Exhaustive Unit Testing

E

Emanuele D'Arrigo

Your experiences are one of the reasons that writing the tests *first*
can be so helpful. You think about the *behaviour* you want from your
units and you test for that behaviour - *then* you write the code
until the tests pass.

Thank you Michael, you are perfectly right in reminding me this. At
this particular point in time I'm not yet architecturally foresighted
enough to be able to do that. While I was writing the design documents
I did write the list of methods each object would have needed and from
that description theoretically I could have made the tests first. In
practice, while eventually writing the code for those methods, I've
come to realize that there was a large amount of variance between what
I -thought- I needed and what I -actually- needed. So, had I written
the test before, I would have had to rewrite them again. That been
said, I agree that writing the tests before must be my goal. I hope
that as my experience increases I'll be able to know beforehand the
behaviors I need from each method/object/module of my applications.
One step at the time I'll get there... =)

Manu
 
R

Roel Schroeven

Fuzzyman schreef:
By the way, to reduce the number of independent code paths you need to
test you can use mocking. You only need to test the logic inside the
methods you create (testing behaviour), and not every possible
combination of paths.

I don't understand that. This is part of something I've never understood
about unit testing, and each time I try to apply unit testing I bump up
against, and don't know how to resolve. I find it also difficult to
explain exactly what I mean.

Suppose I need to write method spam() that turns out to be somewhat
complex, like the class method Emanuele was talking about. When I try to
write test_spam() before the method, I have no way to know that I'm
going to need so many code paths, and that I'm going to split the code
out into a number of other functions spam_ham(), spam_eggs(), etc.

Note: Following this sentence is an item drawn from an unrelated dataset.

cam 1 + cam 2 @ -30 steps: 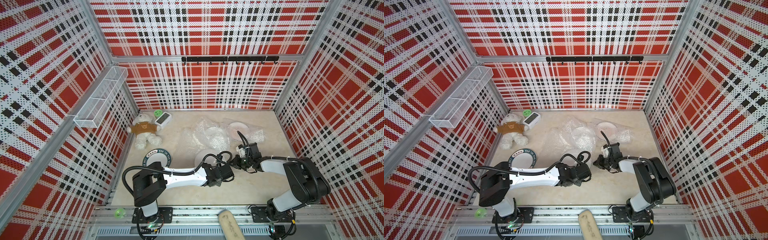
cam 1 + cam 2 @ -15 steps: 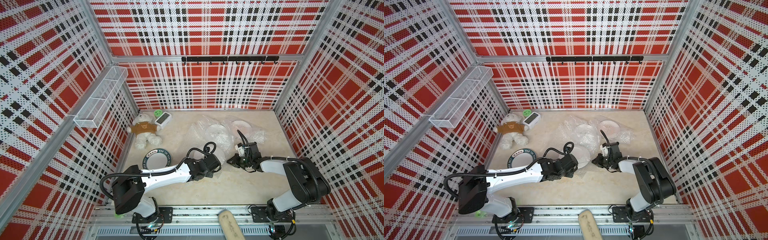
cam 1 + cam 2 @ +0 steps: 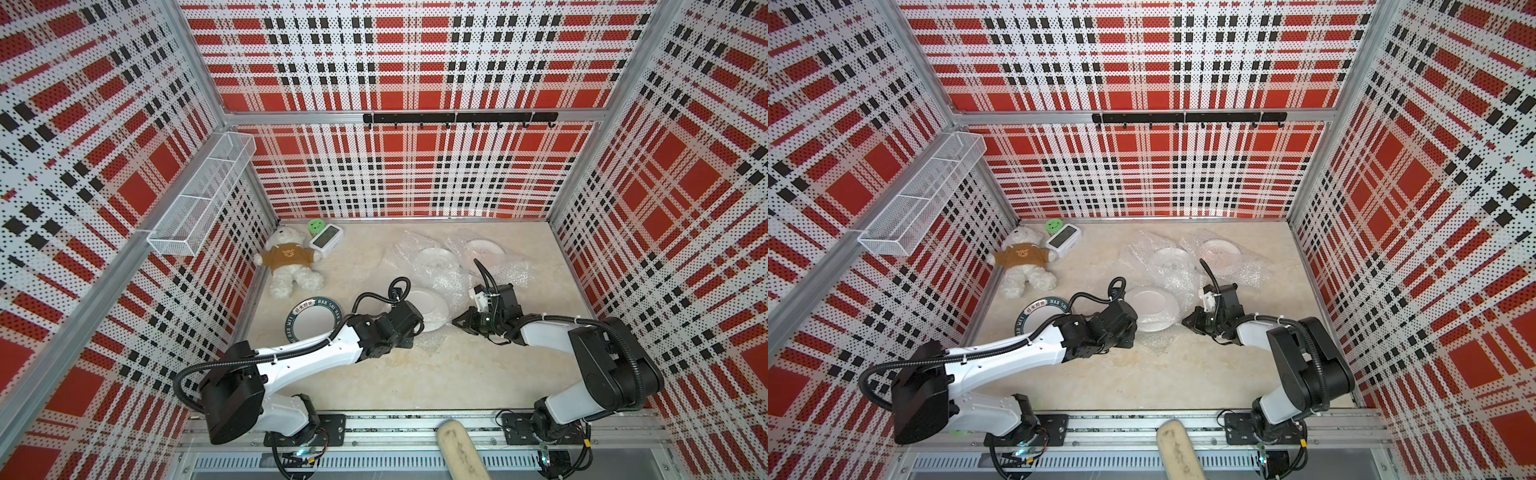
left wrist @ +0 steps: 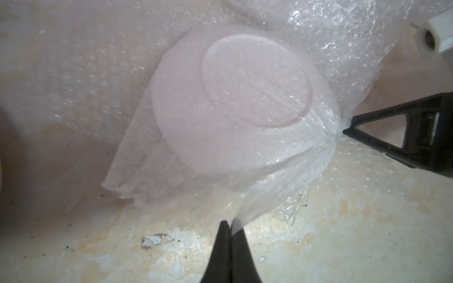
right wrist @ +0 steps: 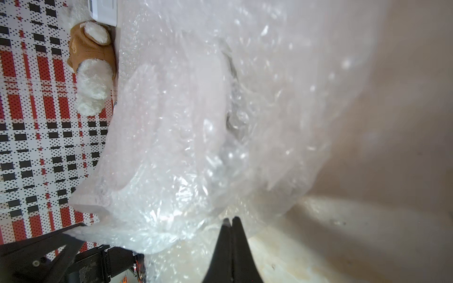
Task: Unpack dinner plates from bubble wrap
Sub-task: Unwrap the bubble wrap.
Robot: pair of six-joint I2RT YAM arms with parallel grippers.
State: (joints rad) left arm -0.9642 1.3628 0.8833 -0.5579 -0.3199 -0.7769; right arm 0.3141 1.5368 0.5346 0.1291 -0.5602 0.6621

So whatever happens, I still have to test spam(), however many codepaths
it contains? Even if it only contains a few lines with fors and ifs and
calls to the other functions, it still needs to be tested? Or not? From
a number of postings in this thread a get the impression (though that
might be an incorrect interpretation) that many people are content to
only test the various helper functions, and not the spam() itself. You
say you don't have to test every possible combination of paths, but how
thorough is your test suite if you have untested code paths?

A related matter (at least in my mind) is this: after I've written
test_spam() but before spam() is correctly working, I find out that I
need to write spam_ham() and spam_eggs(), so I need test_spam_ham() and
test_spam_eggs(). That means that I can never have a green light while
coding test_spam_ham() and test_stam_eggs(), since test_spam() will
fail. That feels wrong. And this is a simple case; I've seen cases where
I've created various new classes in order to write one new function.
Maybe I shouldn't care so much about the failing unit test? Or perhaps I
should turn test_spam() of while testing test_spam_ham() and
test_spam_eggs().

I've read "test-driven development" by David Astels, but somehow it
seems that the issues I encounter in practice don't come up in his examples.

--
The saddest aspect of life right now is that science gathers knowledge
faster than society gathers wisdom.
-- Isaac Asimov

Roel Schroeven
 
S

Steven D'Aprano

Fuzzyman schreef:

I don't understand that. This is part of something I've never understood
about unit testing, and each time I try to apply unit testing I bump up
against, and don't know how to resolve. I find it also difficult to
explain exactly what I mean.

Suppose I need to write method spam() that turns out to be somewhat
complex, like the class method Emanuele was talking about. When I try to
write test_spam() before the method, I have no way to know that I'm
going to need so many code paths, and that I'm going to split the code
out into a number of other functions spam_ham(), spam_eggs(), etc.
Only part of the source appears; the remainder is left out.